About this exercise> Look below for the line that contains "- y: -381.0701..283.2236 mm", then copy it and each following line exactly, through and including the line that contains "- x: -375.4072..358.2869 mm".

Dataset excerpt>
■ ■ ■
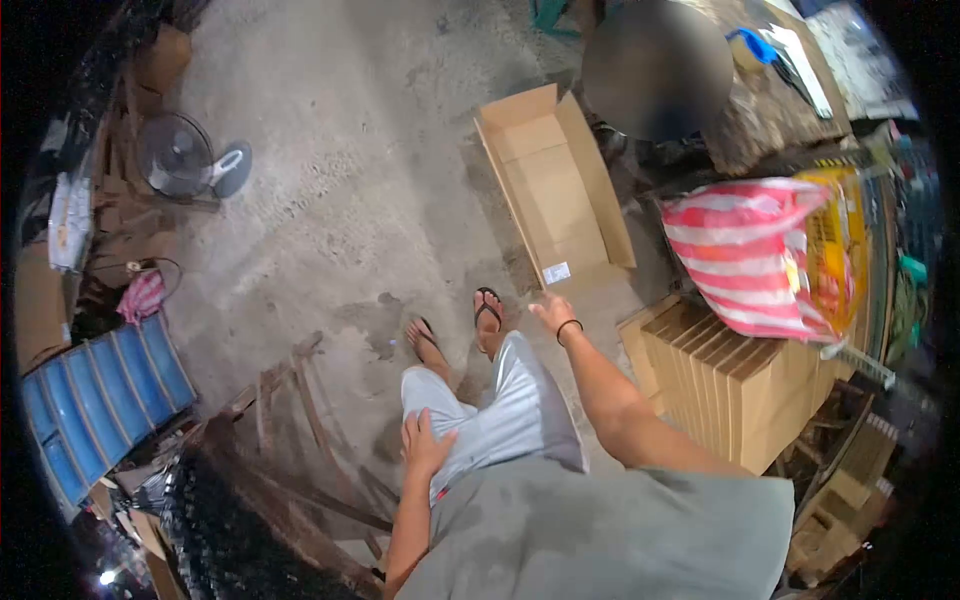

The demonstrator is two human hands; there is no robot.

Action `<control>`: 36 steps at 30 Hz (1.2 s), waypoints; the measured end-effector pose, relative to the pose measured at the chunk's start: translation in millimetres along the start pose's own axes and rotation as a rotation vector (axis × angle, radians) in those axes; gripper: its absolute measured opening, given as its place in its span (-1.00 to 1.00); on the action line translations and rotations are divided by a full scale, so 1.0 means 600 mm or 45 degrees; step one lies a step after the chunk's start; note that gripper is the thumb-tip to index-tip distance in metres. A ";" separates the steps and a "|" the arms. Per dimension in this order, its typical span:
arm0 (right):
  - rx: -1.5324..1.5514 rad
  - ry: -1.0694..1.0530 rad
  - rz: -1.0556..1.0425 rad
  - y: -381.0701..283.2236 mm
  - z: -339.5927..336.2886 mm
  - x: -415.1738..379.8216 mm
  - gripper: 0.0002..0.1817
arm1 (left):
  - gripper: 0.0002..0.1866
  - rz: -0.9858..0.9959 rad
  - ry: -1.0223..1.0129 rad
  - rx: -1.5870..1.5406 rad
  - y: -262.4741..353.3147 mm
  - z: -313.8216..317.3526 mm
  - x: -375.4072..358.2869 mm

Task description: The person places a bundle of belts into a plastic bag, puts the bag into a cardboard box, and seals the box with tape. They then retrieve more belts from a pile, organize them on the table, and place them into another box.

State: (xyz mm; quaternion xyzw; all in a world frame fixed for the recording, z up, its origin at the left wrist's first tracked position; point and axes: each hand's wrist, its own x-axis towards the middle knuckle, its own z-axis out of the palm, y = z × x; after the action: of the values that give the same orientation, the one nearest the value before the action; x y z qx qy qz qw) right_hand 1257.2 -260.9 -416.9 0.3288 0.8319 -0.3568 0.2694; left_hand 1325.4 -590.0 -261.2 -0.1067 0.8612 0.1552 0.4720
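My left hand [425, 446] lies flat on the thigh of my grey shorts [480, 430], fingers spread. Reaching forward, my right hand [554, 317] has a dark band at its wrist and loosely extended fingers, with nothing showing in them. Its fingertips are just below the near end of a long, open-topped cardboard box [555, 180] on the floor. Inside that end of the box is a small white label [557, 272]. To the right of my right forearm stands a row of folded cardboard boxes [700, 385], packed side by side.
A red-and-white striped bag [745, 255] and yellow crate [848, 240] sit at the right. Beyond is a wooden table [750, 115] with a blue-handled item [752, 45]. At left are a fan [175, 155] and blue slatted panel [105, 400]. Wooden pieces [310, 400] stand on the concrete floor [330, 200].
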 end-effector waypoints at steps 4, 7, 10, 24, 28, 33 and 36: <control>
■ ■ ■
Response>
  - y: -381.0701..283.2236 mm
  - z: -339.5927..336.2886 mm
  - x: -415.1738..379.8216 mm
  - gripper: 0.0002..0.1817
arm1 (left):
  - gripper: 0.0002..0.1866
  - rz: -0.9858..0.9959 rad
  - ry: -1.0223..1.0129 rad
  - rx: -1.5870..1.5406 rad
  - y: -262.4741..353.3147 mm
  - z: -313.8216..317.3526 mm
  - x: -375.4072..358.2869 mm

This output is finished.